_Task item:_ A faithful copy of all the data is required; pictures should not be included.

· · · · · · ·

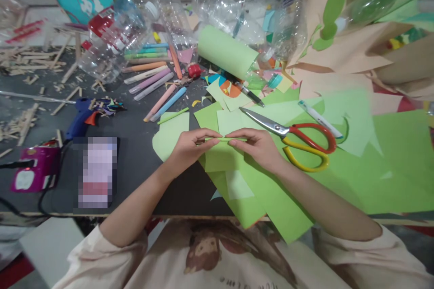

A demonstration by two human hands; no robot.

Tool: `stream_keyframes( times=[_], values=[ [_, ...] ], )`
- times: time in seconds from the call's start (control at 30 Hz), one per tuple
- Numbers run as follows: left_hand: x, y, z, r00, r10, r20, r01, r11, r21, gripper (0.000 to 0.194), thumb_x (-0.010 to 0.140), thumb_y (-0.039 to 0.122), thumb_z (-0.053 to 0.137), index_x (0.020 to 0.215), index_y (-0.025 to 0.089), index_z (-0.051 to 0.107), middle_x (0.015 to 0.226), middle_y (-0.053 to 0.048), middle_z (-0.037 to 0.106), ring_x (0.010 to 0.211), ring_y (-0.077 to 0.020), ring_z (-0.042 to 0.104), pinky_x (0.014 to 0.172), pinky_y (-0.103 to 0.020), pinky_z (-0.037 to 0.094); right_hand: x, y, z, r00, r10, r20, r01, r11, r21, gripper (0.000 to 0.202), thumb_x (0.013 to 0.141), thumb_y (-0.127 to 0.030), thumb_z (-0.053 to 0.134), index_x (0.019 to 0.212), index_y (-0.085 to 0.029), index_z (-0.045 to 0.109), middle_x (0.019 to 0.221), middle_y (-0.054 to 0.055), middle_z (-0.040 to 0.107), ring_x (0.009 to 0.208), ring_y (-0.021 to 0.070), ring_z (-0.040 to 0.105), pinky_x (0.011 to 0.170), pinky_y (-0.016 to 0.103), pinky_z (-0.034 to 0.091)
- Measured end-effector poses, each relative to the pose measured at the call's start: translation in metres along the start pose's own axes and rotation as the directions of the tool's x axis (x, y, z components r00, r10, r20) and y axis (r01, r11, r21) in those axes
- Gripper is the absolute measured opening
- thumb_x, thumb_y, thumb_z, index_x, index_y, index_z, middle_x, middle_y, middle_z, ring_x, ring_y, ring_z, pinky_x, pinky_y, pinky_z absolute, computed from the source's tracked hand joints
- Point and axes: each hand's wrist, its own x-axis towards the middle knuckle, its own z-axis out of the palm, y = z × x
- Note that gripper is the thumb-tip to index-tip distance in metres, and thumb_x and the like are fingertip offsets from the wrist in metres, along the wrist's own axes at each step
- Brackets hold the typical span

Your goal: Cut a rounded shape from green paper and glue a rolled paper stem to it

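A thin rolled strip of green paper (pixel 224 139) is pinched level between my two hands, above the green sheets. My left hand (pixel 190 146) closes its thumb and fingers on the left part of the roll. On the right part, my right hand (pixel 259 144) grips it the same way, fingertips close to the other hand's. Another thin green paper roll (pixel 172 116) lies on a pale green paper piece (pixel 171 133) beyond my left hand. Scissors with red and yellow handles (pixel 293 135) rest on the paper just right of my right hand.
Green paper sheets (pixel 389 158) cover the table's right side. Several markers (pixel 159 83), plastic bottles (pixel 132 27) and a green paper-wrapped bottle (pixel 228 52) stand or lie behind. At left are a blue glue gun (pixel 77 115), wooden sticks (pixel 30 61), a phone (pixel 98 171) and a purple power box (pixel 35 169).
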Motion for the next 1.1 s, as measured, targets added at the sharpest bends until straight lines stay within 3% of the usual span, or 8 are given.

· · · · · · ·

_Written answer:_
A demonstration by two human hands; no robot.

Tool: `stream_keyframes( times=[_], values=[ [_, ...] ], )`
- times: time in seconds from the call's start (control at 30 Hz), one per tuple
- Numbers run as follows: left_hand: x, y, z, r00, r10, r20, r01, r11, r21, gripper (0.000 to 0.194), thumb_x (-0.010 to 0.140), thumb_y (-0.039 to 0.122), thumb_z (-0.053 to 0.137), index_x (0.020 to 0.215), index_y (-0.025 to 0.089), index_z (-0.051 to 0.107), middle_x (0.015 to 0.226), middle_y (-0.053 to 0.048), middle_z (-0.037 to 0.106), ring_x (0.010 to 0.211), ring_y (-0.077 to 0.020), ring_z (-0.042 to 0.104), pinky_x (0.014 to 0.172), pinky_y (-0.103 to 0.020), pinky_z (-0.037 to 0.094); right_hand: x, y, z, r00, r10, r20, r01, r11, r21, gripper (0.000 to 0.202), thumb_x (0.013 to 0.141), thumb_y (-0.127 to 0.030), thumb_z (-0.053 to 0.134), index_x (0.019 to 0.212), index_y (-0.085 to 0.029), index_z (-0.045 to 0.109), middle_x (0.019 to 0.221), middle_y (-0.054 to 0.055), middle_z (-0.040 to 0.107), ring_x (0.009 to 0.208), ring_y (-0.021 to 0.070), ring_z (-0.040 to 0.105), pinky_x (0.011 to 0.170), pinky_y (-0.016 to 0.103), pinky_z (-0.034 to 0.091)
- Measured end-effector poses, each relative to the pose measured at the call's start: translation in metres along the start pose's own axes and rotation as the directions of the tool's x axis (x, y, z components r00, r10, r20) and y axis (r01, r11, r21) in those axes
- Gripper is the absolute measured opening
- thumb_x, thumb_y, thumb_z, index_x, index_y, index_z, middle_x, middle_y, middle_z, ring_x, ring_y, ring_z, pinky_x, pinky_y, pinky_z absolute, computed from the source's tracked hand joints
- Point and axes: each hand's wrist, its own x-axis towards the middle knuckle, its own z-axis out of the palm, y = z × x
- Note that gripper is the thumb-tip to index-tip distance in metres, and thumb_x and the like are fingertip offsets from the wrist in metres, along the wrist's own axes at each step
- Brackets hold the typical span

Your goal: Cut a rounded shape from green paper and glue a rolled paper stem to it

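A thin rolled strip of green paper (pixel 224 139) is pinched level between my two hands, above the green sheets. My left hand (pixel 190 146) closes its thumb and fingers on the left part of the roll. On the right part, my right hand (pixel 259 144) grips it the same way, fingertips close to the other hand's. Another thin green paper roll (pixel 172 116) lies on a pale green paper piece (pixel 171 133) beyond my left hand. Scissors with red and yellow handles (pixel 293 135) rest on the paper just right of my right hand.
Green paper sheets (pixel 389 158) cover the table's right side. Several markers (pixel 159 83), plastic bottles (pixel 132 27) and a green paper-wrapped bottle (pixel 228 52) stand or lie behind. At left are a blue glue gun (pixel 77 115), wooden sticks (pixel 30 61), a phone (pixel 98 171) and a purple power box (pixel 35 169).
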Motion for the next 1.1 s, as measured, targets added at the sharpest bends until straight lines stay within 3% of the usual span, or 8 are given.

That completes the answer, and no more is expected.